Boundary-Decoder network for inverse prediction of capacitor electrostatic analysis

TL;DR

This paper introduces a boundary-decoder neural network that efficiently predicts electrostatic behavior of capacitors under changing boundary conditions, outperforming traditional and existing neural methods.

Contribution

The paper presents a novel boundary-decoder network that models boundary condition variations directly, reducing re-training needs and improving prediction accuracy in electrostatic simulations.

Findings

Outperforms vanilla neural networks and PINN in dynamic boundary scenarios.

Retains full forward modeling capabilities.
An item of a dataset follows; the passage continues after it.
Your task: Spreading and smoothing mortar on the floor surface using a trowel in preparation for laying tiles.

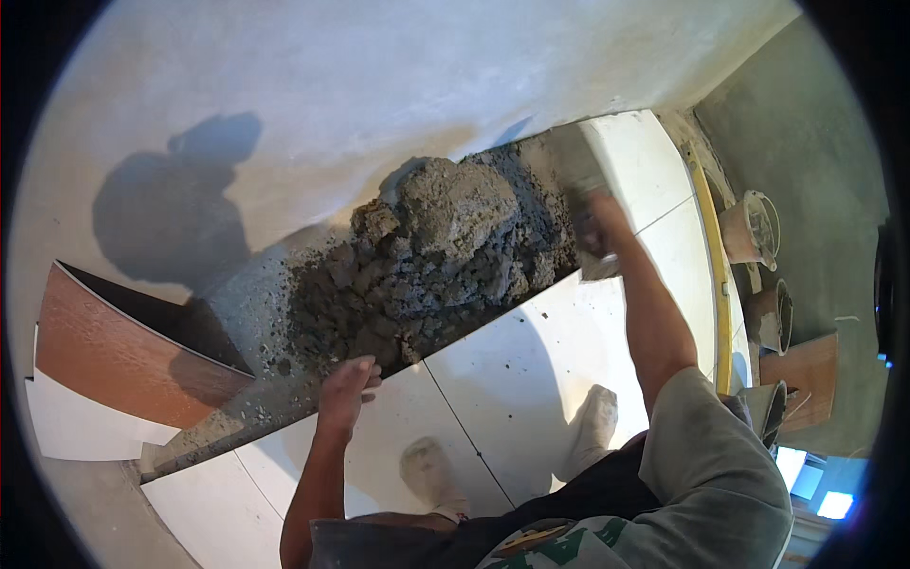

Significantly reduces computational time compared to traditional methods.

Abstract

Traditional electrostatic simulation are meshed-based methods which convert partial differential equations into an algebraic system of equations and their solutions are approximated through numerical methods. These methods are time consuming and any changes in their initial or boundary conditions will require solving the numerical problem again. Newer computational methods such as the physics informed neural net (PINN) similarly require re-training when boundary conditions changes. In this work, we propose an end-to-end deep learning approach to model parameter changes to the boundary conditions. The proposed method is demonstrated on the test problem of a long air-filled capacitor structure. The proposed approach is compared to plain vanilla deep learning (NN) and PINN. It is shown that our method can significantly outperform both NN and PINN under dynamic boundary condition as well as retaining its full capability as a forward model.